PROBLEM TO SOLVE: Print all of the data exactly.

SOURCE MATERIAL:
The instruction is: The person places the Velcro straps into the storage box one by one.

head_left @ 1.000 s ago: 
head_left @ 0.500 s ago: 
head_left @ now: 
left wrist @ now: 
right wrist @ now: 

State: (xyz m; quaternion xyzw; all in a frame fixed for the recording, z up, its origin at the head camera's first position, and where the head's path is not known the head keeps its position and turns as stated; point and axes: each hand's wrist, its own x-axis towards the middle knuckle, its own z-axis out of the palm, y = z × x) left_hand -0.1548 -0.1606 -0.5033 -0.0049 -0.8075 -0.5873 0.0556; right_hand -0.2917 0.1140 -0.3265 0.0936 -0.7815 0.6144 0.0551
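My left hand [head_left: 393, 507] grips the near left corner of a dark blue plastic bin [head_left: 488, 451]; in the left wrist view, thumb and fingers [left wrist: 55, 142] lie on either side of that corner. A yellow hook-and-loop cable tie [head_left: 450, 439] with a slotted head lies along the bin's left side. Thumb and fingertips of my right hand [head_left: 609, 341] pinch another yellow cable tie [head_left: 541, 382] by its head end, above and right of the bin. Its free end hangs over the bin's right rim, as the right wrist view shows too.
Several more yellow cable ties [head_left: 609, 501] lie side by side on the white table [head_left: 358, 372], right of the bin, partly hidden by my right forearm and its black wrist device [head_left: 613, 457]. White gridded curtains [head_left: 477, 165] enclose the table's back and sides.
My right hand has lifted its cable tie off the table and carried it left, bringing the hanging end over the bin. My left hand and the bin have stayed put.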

ANSWER FOR THIS EXERCISE:
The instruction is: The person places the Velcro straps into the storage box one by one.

head_left @ 1.000 s ago: 
head_left @ 0.500 s ago: 
head_left @ now: 
left wrist @ now: 
right wrist @ now: 

State: (xyz m; quaternion xyzw; all in a frame fixed for the recording, z up, its origin at the head camera's first position, and where the head's path is not known the head keeps its position and turns as stated; point and axes: each hand's wrist, its own x-axis towards the middle knuckle, its own z-axis out of the palm, y = z × x) left_hand -0.1548 -0.1606 -0.5033 -0.0049 -0.8075 -0.5873 0.0556; right_hand -0.2917 0.1140 -0.3265 0.0936 -0.7815 0.6144 0.0551
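My left hand [head_left: 393, 507] grips the near left corner of a dark blue plastic bin [head_left: 488, 451]; in the left wrist view, thumb and fingers [left wrist: 55, 142] lie on either side of that corner. A yellow hook-and-loop cable tie [head_left: 450, 439] with a slotted head lies along the bin's left side. Thumb and fingertips of my right hand [head_left: 609, 341] pinch another yellow cable tie [head_left: 541, 382] by its head end, above and right of the bin. Its free end hangs over the bin's right rim, as the right wrist view shows too.
Several more yellow cable ties [head_left: 609, 501] lie side by side on the white table [head_left: 358, 372], right of the bin, partly hidden by my right forearm and its black wrist device [head_left: 613, 457]. White gridded curtains [head_left: 477, 165] enclose the table's back and sides.
My right hand has lifted its cable tie off the table and carried it left, bringing the hanging end over the bin. My left hand and the bin have stayed put.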

That completes the answer.